Jan 9, 2018 - Energy & Environment

Report: U.S. biodiesel fueling deforestation

Deforestation in Argentina's Chaco forest region.

Deforestation in Argentina's Chaco forest region. Photo: Jim Wickens / Ecostorm

The U.S. biofuels mandate is driving destruction of ecologically vital forests in Argentina to make way for soybean fields, despite U.S. policy aimed at preventing imports of biodiesel linked to deforestation, according to a new report out today.

The report, available here, from the groups Mighty Earth and ActionAid USA (two groups that oppose biodiesel), is broadly critical of biodiesel's environmental footprint.
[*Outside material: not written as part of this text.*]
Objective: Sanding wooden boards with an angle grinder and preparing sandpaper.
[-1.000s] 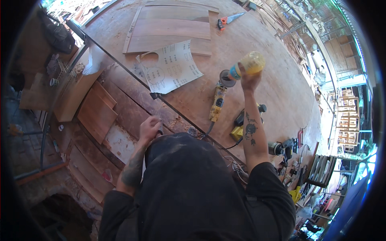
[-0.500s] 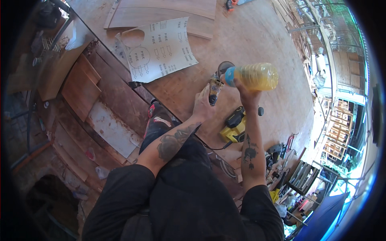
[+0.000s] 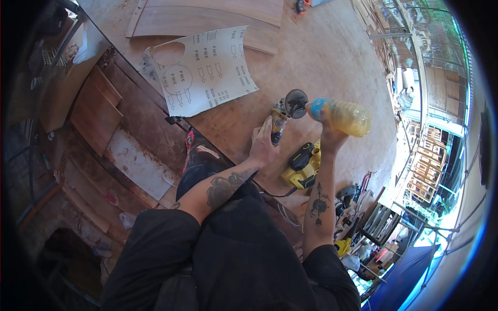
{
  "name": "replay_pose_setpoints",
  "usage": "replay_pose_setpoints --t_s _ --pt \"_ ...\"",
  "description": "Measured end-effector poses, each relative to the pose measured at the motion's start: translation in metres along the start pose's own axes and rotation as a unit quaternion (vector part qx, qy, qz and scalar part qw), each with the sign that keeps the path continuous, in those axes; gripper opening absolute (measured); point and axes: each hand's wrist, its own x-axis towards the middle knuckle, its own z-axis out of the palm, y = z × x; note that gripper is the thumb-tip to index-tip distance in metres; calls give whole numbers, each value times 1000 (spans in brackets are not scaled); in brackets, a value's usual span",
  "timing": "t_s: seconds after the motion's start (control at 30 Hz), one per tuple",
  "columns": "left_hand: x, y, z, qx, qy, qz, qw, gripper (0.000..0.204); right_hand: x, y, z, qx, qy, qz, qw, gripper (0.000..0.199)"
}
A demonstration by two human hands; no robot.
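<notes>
Your left hand (image 3: 263,147) grasps the yellow-and-black angle grinder (image 3: 281,116) lying on the bench (image 3: 332,62), its disc just beside the blue-capped yellow plastic bottle (image 3: 342,115) clenched sideways in your right hand (image 3: 330,139).

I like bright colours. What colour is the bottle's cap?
Blue, on the bottle in the right hand; head view.

Harsh daylight is thrown in from the right, glare probably blown out there, left side shadowed, edges bent and blackened.
</notes>
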Motion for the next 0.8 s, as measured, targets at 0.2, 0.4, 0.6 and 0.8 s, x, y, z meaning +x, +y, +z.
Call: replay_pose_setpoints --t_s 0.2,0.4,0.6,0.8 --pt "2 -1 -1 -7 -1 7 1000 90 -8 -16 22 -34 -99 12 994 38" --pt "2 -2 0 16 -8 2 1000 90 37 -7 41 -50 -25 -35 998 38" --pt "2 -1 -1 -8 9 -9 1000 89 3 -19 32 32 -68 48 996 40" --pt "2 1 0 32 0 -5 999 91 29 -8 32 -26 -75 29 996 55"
But the research is focused on the Chaco region of Argentina, where a team led by the environmental investigation group Ecostorm conducted an on-the-ground inquiry, the groups said.

  • “The Chaco has become a deforestation ‘hot spot,’ and studies conclude that expansion for soybean crops, Argentina’s top export, is the primary driver,” the report states.
  • “At the sites we visited alone, we witnessed more than 30,000 acres of deforestation, just a small slice of the overall deforestation for soy in Argentina."

Why it matters: The report is another data point in the intense battle over the environmental footprint of federal Renewable Fuel Standard (RFS), a 2007 law that has required increased use of ethanol, biodiesel and other biofuels.

  • More broadly, it arrives at a time when there’s new interest on Capitol Hill in changes to the mandate, largely because oil industry interests who oppose RFS for other reasons are strongly pushing for altering the program.

One level deeper: U.S. policy restricts biodiesel imports to fuels made from crops grown on land that was already cleared or cultivated in 2007. But the report argues that big agribusiness companies are engaged in a "shell game" that effectively voids that protection despite following the "letter of the law."

  • "[I]t appears as if the soy industry has merely shifted soy production for other uses to the Chaco, Amazon, Brazilian Cerrado, and other South American ecosystems in order to meet the technical requirements of the RFS, while still driving massive deforestation to expand their overall soy operations," it states.

State of play: The U.S. has imposed trade restrictions against biodiesel imports from Argentina and Indonesia. But the report says the deforestation in Argentina should be a "cautionary tale" and that unless policymakers end the biodiesel mandate, soy cultivation for biodiesel will expand elsewhere, with similar risks.